# Bunk spacing



## WV1951 (Apr 10, 2018)

I think I know the answer after some searching, but want to verify.
First pic is current set up on trailer. Not cut to length yet.
Second pic is how they currently will contact the hull. Because of angle, only the edges touch.
I can adjust in 3" to get closer to the outer strakes as shown in pic 3. Edge will set flatter against hull.
I think I want them closer together as in pic 3.


----------



## lckstckn2smknbrls (Apr 10, 2018)

Moving them in a little will be fine. You could get bunk brackets that let the bunks lay flat.


----------



## LDUBS (Apr 10, 2018)

lckstckn2smknbrls said:


> Moving them in a little will be fine.

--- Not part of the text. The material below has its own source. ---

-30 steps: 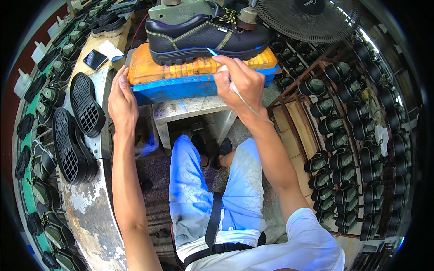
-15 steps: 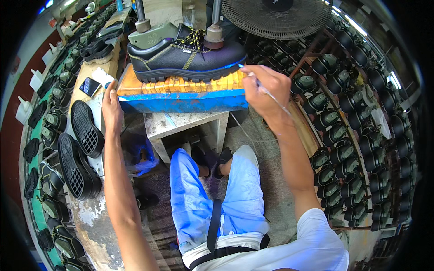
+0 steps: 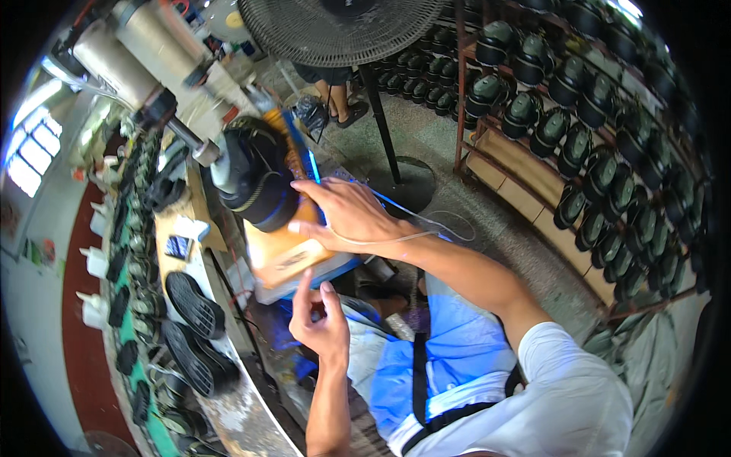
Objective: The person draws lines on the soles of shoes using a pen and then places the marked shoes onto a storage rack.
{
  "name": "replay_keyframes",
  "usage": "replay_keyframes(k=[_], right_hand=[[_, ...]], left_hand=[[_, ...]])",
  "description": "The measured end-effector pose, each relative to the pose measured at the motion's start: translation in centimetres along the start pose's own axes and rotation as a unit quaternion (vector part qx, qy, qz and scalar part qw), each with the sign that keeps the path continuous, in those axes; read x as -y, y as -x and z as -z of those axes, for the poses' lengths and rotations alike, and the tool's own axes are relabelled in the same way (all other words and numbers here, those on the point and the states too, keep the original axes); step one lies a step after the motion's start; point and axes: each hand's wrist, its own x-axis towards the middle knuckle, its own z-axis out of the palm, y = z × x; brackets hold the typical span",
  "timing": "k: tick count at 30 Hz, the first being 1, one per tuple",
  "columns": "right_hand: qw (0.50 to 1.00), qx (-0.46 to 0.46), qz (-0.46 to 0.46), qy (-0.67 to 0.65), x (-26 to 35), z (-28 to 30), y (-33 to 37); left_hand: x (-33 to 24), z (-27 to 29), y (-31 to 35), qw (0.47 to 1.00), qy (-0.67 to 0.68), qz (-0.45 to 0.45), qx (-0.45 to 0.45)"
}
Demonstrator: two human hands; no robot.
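A black shoe (image 3: 268, 196) with yellow stitching, blurred, sits on an orange-topped block (image 3: 276, 259) with a blue underside. Its near end faces me, beneath a metal press rod (image 3: 183, 135). My right hand (image 3: 358, 209) reaches over the block beside the shoe, thumb and index finger stretched apart. A thin pale cord (image 3: 457, 238) loops out by its wrist; whether the fingers hold its end is hidden. Just in front of the block's near edge is my left hand (image 3: 324, 327), index finger and thumb raised and apart, other fingers curled. It holds nothing visible.
Black soles (image 3: 199, 358) and a phone (image 3: 180, 246) lie on the left bench (image 3: 240, 415). Beyond it, shoes line a green conveyor (image 3: 156, 426). A large fan (image 3: 343, 30) stands ahead. Racks of shoes (image 3: 586, 145) fill the right. Another person's legs (image 3: 339, 99) show behind the fan.
My view has swung and tilted. The block and shoe have turned, so an end faces me instead of the long side. My left hand has left the block's corner; my right thumb and index have spread.
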Motion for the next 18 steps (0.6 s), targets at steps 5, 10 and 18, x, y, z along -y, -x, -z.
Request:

You could get bunk brackets that let the bunks lay flat.



x2 on flat bunks. Either way it would be a real good idea for the bunks to extend under the transom.


----------



## WV1951 (Apr 10, 2018)

Already have the brackets on the trailer to mount on edge. Plus, it will have more strength extending them about 12" beyond frame to catch the edge of the transom.


----------



## lckstckn2smknbrls (Apr 10, 2018)

WV1951 said:


> Already have the brackets on the trailer to mount on edge. Plus, it will have more strength extending them about 12" beyond frame to catch the edge of the transom.

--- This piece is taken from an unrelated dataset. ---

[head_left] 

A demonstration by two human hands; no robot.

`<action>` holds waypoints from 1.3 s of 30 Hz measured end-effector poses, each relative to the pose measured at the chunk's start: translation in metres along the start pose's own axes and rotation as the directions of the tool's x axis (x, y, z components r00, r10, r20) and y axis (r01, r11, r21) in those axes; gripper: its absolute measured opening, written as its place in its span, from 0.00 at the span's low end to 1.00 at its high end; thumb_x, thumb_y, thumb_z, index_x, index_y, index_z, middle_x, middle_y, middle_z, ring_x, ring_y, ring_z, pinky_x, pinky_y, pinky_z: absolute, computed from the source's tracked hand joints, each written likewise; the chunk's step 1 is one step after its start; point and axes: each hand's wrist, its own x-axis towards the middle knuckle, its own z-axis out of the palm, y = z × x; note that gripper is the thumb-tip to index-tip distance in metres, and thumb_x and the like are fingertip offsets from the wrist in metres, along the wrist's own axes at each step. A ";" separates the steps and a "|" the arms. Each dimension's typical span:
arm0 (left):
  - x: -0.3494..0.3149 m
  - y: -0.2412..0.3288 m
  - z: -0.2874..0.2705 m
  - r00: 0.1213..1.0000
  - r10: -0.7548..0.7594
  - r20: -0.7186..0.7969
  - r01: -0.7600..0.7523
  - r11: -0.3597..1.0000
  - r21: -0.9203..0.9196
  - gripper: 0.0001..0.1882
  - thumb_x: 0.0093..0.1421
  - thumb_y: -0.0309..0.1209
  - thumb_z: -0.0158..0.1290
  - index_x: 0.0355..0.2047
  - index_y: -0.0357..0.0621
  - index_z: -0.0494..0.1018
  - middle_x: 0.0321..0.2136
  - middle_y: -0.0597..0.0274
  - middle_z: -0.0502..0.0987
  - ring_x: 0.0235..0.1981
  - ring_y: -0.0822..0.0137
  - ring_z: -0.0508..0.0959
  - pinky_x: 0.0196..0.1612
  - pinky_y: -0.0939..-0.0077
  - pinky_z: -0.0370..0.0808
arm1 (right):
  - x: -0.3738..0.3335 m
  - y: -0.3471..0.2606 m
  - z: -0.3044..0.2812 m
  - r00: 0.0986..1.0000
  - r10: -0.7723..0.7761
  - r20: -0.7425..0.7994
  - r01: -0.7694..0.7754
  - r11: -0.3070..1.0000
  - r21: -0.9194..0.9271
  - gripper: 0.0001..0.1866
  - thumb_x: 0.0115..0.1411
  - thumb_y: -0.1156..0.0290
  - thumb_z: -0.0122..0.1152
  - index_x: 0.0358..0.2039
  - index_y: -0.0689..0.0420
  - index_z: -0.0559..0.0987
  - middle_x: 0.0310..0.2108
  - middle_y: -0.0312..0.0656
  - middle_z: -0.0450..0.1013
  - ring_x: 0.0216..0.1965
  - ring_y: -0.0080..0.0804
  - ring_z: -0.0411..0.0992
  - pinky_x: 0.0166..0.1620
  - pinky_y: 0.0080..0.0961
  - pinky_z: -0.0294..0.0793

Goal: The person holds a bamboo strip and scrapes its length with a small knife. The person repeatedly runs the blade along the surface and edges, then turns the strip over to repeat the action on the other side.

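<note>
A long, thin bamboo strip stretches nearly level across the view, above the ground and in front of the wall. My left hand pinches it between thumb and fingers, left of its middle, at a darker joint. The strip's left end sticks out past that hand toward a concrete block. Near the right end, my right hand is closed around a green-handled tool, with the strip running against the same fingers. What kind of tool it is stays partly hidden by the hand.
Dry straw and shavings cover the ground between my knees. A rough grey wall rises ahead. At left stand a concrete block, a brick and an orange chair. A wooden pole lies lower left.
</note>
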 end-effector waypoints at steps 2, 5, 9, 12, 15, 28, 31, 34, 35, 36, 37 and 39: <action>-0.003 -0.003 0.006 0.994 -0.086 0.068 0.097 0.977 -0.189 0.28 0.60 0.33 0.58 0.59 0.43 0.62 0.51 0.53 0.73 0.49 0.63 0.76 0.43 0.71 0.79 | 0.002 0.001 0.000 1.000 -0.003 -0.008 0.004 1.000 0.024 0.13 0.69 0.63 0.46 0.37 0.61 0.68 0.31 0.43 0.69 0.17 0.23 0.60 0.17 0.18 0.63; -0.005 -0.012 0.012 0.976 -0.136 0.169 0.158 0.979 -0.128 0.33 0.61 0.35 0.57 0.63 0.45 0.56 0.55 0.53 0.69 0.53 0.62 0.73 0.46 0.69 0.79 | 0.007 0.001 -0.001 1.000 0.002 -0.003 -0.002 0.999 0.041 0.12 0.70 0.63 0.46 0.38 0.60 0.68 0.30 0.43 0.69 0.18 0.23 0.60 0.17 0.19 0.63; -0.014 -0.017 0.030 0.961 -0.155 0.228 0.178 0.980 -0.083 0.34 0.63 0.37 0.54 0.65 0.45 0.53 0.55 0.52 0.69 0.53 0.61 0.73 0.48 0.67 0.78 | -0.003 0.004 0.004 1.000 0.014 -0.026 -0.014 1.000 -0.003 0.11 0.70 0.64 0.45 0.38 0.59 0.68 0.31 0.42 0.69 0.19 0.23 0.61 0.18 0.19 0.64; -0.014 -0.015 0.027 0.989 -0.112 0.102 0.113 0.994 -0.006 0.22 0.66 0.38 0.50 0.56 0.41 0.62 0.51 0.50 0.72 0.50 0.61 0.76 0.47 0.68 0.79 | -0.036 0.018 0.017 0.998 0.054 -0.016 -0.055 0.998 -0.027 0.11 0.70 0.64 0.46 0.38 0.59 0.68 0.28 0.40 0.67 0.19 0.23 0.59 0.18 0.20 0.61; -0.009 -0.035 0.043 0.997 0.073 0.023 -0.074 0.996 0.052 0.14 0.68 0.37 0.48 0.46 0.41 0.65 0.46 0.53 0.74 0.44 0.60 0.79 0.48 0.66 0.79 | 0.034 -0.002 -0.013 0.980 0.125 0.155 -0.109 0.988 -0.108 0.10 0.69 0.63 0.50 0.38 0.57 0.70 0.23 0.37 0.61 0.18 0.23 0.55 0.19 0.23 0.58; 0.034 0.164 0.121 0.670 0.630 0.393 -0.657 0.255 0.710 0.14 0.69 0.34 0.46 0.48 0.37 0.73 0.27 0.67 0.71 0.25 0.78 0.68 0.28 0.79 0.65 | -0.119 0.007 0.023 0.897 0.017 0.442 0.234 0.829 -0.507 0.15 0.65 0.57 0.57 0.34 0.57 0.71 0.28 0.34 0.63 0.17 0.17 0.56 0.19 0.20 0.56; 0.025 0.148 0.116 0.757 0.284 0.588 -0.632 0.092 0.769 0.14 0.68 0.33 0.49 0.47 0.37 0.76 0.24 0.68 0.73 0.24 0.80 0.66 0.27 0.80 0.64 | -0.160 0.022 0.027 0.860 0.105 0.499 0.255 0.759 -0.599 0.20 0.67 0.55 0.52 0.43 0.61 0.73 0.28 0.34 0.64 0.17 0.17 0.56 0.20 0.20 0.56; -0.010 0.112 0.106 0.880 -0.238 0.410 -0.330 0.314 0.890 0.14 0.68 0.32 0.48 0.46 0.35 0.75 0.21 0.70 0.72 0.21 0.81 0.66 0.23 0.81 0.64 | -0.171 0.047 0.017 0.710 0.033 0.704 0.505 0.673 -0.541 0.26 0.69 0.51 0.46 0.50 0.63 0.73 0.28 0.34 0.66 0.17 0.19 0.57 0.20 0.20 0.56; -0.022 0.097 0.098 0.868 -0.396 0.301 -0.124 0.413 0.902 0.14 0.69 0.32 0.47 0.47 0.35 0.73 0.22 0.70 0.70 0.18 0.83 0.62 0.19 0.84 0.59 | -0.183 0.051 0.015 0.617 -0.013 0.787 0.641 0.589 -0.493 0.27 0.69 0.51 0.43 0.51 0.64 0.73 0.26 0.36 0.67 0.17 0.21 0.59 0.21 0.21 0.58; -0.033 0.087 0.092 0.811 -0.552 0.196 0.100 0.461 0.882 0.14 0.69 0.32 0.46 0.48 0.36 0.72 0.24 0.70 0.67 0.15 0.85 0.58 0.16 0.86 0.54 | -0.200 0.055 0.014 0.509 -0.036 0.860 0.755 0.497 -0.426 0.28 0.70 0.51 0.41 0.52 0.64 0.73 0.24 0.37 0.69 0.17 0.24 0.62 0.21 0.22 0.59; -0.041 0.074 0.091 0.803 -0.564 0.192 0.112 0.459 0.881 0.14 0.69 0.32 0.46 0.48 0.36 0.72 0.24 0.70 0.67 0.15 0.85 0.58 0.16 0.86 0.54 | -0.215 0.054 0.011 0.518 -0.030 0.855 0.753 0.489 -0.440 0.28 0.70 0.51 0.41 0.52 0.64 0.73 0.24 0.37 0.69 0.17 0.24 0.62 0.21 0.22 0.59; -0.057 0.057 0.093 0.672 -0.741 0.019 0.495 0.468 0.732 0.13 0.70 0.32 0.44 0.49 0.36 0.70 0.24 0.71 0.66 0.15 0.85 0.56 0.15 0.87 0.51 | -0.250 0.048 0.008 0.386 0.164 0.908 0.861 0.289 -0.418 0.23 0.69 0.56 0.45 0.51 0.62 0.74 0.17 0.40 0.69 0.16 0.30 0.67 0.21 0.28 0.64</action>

The farther back the boat sit on the trailer the lower the tongue weight will be. Which can cause issues when towing.
It looks like you have a tilting trailer? That is too small for your boat, a better fix would be to unbolt the tongue and replace it with a longer tongue.


----------



## WV1951 (Apr 10, 2018)

I have already checked the tongue weight and actually moved the wheels forward and the winch back a bit to get a better balance. Length is not a concern right now. Boat weighs 206 lbs., floors might add another 40-50 lb., motor is probably 60 lbs. and only other weight will be 2 gallon of gas and maybe a battery toward the front. Max. 325-350 lbs. Might have 12" of bunks over hanging. Won't know until I get boat back on trailer. May still adjust winch a bit. Not looking for 10% tongue weight. Anything under a hundred pounds, preferably 75, will work for me.


----------



## lckstckn2smknbrls (Apr 10, 2018)

Sound like your on top of everything.


----------



## WV1951 (Apr 10, 2018)

lckstckn2smknbrls said:


> Sound like your on top of everything.



Thanks, but do you agree with moving bunks closer to strakes?


----------



## lckstckn2smknbrls (Apr 10, 2018)

WV1951 said:


> lckstckn2smknbrls said:
> 
> 
> > Sound like your on top of everything.
> ...


Yes.


----------



## jethro (Apr 11, 2018)

My only input is to make sure the bunks continue all the way to the outside edge of the transom to avoid hooking the hull.


----------



## WV1951 (Apr 11, 2018)

jethro said:


> My only input is to make sure the bunks continue all the way to the outside edge of the transom to avoid hooking the hull.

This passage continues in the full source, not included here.